Engineers maintain a locus of expertise in a specific engineering discipline, technology, or professional specialty. They use their expertise to design, build, and install "solutions." A solution may be a physical asset, software, or a design of intellectual property. They may create it from scratch, or procure vendors' products and then add value.
They also enhance, tune, repair, configure, and support those solutions. This definition does not distinguish those who design and build products from those who repair them. Essentially the same professional specialty is required to do both. Engineers sell anything that requires in-depth expertise in the design of the organization's products -- knowledge of what's inside that black box.
In many functions and industries, there are multiple layers of Engineers. Some design fully assembled products; others are experts in components that go into various products.
Those who assemble components into complete products (the top layer) are called "Applications Engineers." They produce purpose-specific products.
All lower layers are termed "Base Engineers." They design the components that go into various applications. These components are purpose-independent.
For example, civil engineers are Applications Engineers; they build bridges. They employ a wide variety of Base Engineers, such as stress engineers, electrical engineers, and traffic engineers, who contribute parts and advice.
Architects (Applications Engineers, in this framework) who build buildings employ the same list of Base Engineers.
In a corporate example, Applications Engineers design the company's ultimate products, like cars and trucks.
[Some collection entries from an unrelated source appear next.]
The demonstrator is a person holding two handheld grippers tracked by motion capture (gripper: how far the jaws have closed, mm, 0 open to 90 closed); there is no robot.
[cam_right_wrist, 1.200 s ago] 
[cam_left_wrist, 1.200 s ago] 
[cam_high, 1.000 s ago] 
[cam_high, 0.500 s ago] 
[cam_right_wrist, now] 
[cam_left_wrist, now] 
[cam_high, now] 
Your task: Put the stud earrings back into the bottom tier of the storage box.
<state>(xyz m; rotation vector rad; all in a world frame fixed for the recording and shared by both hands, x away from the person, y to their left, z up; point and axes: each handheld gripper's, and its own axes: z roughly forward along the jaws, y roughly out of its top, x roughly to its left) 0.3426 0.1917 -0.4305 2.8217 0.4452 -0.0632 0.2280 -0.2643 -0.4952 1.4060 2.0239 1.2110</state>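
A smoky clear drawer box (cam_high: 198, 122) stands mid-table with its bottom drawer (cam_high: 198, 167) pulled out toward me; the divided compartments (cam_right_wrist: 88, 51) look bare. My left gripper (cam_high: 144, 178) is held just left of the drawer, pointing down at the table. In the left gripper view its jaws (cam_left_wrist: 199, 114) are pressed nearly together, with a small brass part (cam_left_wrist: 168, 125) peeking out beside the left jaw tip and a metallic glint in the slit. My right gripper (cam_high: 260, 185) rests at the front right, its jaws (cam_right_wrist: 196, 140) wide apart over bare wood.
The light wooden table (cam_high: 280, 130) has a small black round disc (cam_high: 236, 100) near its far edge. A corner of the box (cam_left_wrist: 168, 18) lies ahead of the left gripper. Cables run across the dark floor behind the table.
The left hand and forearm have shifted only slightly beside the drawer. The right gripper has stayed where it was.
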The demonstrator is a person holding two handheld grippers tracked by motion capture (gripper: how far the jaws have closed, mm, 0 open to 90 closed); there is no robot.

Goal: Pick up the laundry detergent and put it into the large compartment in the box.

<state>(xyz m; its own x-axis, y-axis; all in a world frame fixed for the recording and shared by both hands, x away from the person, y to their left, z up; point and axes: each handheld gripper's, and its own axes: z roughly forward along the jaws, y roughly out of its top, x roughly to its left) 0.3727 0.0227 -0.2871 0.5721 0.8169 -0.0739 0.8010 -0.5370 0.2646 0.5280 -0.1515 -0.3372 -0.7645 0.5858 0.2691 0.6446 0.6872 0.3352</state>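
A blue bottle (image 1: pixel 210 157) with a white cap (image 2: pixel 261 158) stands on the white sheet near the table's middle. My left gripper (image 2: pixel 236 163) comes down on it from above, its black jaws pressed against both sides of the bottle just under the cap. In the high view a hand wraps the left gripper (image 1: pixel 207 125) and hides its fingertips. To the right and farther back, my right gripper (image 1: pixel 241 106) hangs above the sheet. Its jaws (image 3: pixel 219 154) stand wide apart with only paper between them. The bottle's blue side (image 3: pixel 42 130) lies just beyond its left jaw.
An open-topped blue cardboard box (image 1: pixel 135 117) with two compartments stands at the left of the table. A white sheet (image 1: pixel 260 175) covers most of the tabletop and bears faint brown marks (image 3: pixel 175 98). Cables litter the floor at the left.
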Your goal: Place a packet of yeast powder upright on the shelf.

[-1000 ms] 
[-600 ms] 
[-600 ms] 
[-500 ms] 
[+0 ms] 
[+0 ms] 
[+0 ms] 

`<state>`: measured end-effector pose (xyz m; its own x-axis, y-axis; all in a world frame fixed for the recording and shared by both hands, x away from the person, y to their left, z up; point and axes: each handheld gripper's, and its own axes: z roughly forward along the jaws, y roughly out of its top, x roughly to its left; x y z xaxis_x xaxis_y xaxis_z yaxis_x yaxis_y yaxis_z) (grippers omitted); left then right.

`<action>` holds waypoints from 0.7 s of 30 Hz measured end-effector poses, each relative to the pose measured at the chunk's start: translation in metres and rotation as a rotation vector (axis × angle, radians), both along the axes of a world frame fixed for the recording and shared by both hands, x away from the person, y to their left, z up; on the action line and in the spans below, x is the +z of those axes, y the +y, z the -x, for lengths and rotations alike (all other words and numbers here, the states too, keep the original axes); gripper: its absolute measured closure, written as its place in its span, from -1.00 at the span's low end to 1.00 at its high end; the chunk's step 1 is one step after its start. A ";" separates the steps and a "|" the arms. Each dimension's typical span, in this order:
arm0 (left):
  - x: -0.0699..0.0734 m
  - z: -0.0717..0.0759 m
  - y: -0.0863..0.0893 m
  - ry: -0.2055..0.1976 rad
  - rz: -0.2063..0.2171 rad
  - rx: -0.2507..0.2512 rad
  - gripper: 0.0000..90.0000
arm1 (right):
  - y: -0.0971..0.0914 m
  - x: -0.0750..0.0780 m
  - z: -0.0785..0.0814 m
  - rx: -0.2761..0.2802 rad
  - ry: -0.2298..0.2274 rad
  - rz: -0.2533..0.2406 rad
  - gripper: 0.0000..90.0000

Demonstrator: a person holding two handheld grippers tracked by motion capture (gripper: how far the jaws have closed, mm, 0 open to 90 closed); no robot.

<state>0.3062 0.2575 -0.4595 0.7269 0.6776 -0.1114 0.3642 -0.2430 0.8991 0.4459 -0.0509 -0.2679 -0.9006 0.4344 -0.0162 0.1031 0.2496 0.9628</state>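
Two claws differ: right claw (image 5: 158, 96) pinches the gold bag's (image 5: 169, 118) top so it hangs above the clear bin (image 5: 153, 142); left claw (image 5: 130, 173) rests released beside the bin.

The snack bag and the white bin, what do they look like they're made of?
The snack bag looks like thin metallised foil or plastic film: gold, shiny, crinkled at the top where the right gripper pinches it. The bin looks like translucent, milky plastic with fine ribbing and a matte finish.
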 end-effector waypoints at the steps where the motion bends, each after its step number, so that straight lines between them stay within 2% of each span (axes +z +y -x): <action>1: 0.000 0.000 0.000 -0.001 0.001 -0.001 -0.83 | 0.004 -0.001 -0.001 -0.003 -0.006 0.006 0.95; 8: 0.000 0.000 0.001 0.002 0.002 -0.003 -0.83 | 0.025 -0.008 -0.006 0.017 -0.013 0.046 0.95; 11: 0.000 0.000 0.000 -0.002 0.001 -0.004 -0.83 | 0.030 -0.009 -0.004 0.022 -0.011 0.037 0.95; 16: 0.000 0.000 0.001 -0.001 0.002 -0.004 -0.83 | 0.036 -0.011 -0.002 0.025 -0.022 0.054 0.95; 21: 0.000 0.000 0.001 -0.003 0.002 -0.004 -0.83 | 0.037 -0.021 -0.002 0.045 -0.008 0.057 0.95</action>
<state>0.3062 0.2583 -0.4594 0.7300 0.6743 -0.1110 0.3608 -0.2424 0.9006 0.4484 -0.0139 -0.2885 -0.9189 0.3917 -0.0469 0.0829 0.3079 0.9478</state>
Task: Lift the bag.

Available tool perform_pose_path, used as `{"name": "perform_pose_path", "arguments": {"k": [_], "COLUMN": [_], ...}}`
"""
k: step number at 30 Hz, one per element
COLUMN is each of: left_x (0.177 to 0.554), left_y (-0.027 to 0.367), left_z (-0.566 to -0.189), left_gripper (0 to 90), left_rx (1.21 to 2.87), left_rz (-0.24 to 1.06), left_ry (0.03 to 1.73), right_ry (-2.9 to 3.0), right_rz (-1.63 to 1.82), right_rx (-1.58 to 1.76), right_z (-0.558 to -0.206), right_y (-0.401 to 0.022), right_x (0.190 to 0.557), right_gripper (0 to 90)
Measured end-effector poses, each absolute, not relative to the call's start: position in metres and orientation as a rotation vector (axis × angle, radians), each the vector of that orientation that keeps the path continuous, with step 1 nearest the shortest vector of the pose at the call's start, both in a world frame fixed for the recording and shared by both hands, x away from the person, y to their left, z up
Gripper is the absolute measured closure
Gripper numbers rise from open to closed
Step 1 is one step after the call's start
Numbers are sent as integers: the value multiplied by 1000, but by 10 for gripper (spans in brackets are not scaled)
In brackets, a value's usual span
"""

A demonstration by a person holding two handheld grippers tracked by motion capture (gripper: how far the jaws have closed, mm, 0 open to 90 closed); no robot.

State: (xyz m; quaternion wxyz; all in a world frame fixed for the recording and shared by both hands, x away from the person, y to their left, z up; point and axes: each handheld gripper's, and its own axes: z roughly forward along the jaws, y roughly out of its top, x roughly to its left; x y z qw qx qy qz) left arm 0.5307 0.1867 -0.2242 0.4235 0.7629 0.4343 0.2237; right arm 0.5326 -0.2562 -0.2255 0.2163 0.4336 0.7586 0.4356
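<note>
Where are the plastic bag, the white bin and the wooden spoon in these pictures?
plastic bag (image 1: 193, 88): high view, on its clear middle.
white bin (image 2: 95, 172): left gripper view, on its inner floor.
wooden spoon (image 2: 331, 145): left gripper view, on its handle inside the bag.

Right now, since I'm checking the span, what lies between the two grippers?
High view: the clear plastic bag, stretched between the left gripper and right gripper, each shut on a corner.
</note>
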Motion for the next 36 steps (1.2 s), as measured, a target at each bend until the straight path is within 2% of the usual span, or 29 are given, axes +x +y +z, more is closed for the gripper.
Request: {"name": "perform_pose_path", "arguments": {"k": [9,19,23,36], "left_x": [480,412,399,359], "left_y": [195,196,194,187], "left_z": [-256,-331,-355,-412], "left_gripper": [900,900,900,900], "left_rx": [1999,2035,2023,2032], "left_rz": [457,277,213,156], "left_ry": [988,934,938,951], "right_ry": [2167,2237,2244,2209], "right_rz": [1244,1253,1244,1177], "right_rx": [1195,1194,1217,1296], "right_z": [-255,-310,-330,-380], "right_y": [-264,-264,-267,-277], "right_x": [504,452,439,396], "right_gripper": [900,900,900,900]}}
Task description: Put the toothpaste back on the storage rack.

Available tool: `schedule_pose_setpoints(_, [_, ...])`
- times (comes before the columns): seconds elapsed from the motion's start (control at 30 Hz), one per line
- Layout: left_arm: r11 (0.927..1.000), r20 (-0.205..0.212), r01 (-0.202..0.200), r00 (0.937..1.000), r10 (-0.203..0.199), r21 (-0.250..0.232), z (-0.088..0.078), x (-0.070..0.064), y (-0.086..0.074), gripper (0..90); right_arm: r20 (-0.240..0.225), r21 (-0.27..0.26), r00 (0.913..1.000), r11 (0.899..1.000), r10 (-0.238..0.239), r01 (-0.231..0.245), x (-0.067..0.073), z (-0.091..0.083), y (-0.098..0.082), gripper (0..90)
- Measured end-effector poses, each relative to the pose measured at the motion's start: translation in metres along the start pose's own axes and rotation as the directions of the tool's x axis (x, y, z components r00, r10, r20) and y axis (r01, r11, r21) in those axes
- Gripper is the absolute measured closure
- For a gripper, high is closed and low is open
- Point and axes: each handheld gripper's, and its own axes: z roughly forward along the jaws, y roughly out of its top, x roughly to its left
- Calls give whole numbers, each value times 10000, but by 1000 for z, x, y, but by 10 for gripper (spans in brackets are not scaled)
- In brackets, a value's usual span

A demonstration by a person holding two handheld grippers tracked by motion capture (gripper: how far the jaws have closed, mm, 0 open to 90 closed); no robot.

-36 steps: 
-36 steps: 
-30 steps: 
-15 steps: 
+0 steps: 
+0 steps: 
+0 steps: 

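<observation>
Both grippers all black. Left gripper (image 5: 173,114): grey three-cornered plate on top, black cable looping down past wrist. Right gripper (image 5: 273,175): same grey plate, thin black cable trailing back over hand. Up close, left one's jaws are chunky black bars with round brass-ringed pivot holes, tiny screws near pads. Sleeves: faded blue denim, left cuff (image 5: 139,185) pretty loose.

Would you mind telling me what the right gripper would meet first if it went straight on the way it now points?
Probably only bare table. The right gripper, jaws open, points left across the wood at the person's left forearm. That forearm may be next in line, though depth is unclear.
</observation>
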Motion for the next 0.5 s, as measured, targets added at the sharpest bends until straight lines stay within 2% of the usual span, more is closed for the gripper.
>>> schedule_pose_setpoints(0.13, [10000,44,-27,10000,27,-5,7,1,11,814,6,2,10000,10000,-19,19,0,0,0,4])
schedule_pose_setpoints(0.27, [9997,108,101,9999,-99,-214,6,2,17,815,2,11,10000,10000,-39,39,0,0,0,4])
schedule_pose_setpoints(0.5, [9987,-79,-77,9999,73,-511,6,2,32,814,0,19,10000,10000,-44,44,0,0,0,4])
They employ Base Engineers who design engines, suspensions, interiors, manufacturing processes, etc.
In IT, the term "application" refers to data-object-specific software -- systems designed to handle information about a particular topic. Base Engineers sell and support computing, database, and telecommunications platforms; end-user computing tools; software-engineering tools and methods; and information-handling disciplines such as artificial intelligence.
In any industry, the domains of Engineers are defined in terms of a specific domain of technology, field of science, professional discipline, or branch of engineering.